College of Public Health Student at CDC for Summer Internship

LEXINGTON, Ky. (July 11, 2011) − Dr. Mohammed Saeed, a second year Master of Public Health epidemiologist student at the University of Kentucky College of Public Health, learned about the Centers for Disease Control and Prevention (CDC) when he was practicing medicine in Baghdad, Iraq. He was so intrigued by the scientific information offered on antibiotics overuse and how to minimize it, he decided he wanted to actually visit the CDC and get hands-on experience.

Saeed, a Fulbright student, is currently working with the Immigrant, Refugee and Migrant Health Branch of the CDC, which is part of the Division of Global Migration and Quarantine in the National Center for Emerging and Zoonotic Infectious Diseases.  The internship, which began at the end of May, will run through the end of summer.

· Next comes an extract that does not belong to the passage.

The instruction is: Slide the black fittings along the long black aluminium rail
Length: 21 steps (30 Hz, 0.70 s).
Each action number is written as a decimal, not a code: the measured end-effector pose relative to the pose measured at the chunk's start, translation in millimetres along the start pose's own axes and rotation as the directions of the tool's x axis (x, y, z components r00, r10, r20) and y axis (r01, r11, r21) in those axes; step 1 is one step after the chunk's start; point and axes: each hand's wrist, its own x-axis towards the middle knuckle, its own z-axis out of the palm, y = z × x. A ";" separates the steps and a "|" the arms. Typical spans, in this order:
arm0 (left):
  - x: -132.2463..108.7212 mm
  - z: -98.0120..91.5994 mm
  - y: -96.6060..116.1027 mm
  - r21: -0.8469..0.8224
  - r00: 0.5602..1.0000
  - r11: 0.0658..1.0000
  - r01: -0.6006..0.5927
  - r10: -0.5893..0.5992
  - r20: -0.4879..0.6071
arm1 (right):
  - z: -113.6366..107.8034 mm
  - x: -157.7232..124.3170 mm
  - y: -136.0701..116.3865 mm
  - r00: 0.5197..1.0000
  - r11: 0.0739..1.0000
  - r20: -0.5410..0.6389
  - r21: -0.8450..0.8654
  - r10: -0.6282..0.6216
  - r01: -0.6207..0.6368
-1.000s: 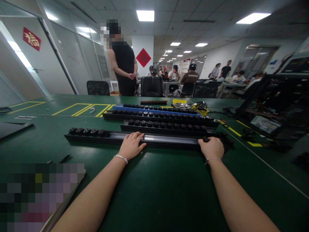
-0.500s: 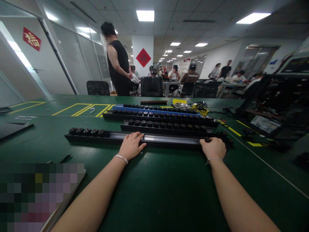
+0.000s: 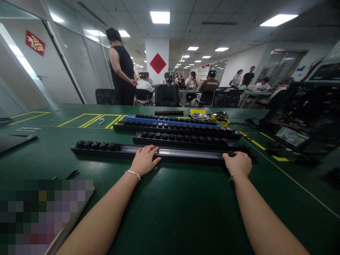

"Refugees are required to have medical examinations before they arrive in the United States, mainly to screen for infectious diseases such as tuberculosis which is the biggest concern, but also other diseases such as sexually transmitted diseases and to obtain medical history," Saeed said.

Overseas doctors fill out Department of State medical forms for refugees and these forms are later sent to the CDC and entered electronically into the Electronic Disease Notification system (EDN) which enables the CDC to easily notify the state or local health departments about the arrival of refugees with health conditions.

According to the Department of State, between 2006 and 2011, more than 54,200 Iraqi refugees have arrived in the U.S. In 2009, Iraqis were the largest percent of arrivals among refugees.

Saeed will be analyzing the data from the medical forms for Iraqi refugees looking for chronic diseases. Generally speaking, refugees are usually burdened by infectious diseases, he said. However, Iraqi refugees are different as they show high incidence of chronic diseases like hypertension and Type 2 diabetes, most likely due to the widespread prevalence of obesity, he said.

The results of Saeed's work will be useful to the Immigrant, Refugee and Migrant Health branch of the CDC which is working on creating health profiles for refugee populations in the U.S. so that American physicians can check the CDC website for information about the common diseases in a certain population that have immigrated to the U.S. to determine what medical screenings are necessary.

Saeed will complete his Master of Public Health degree at UK in 2012.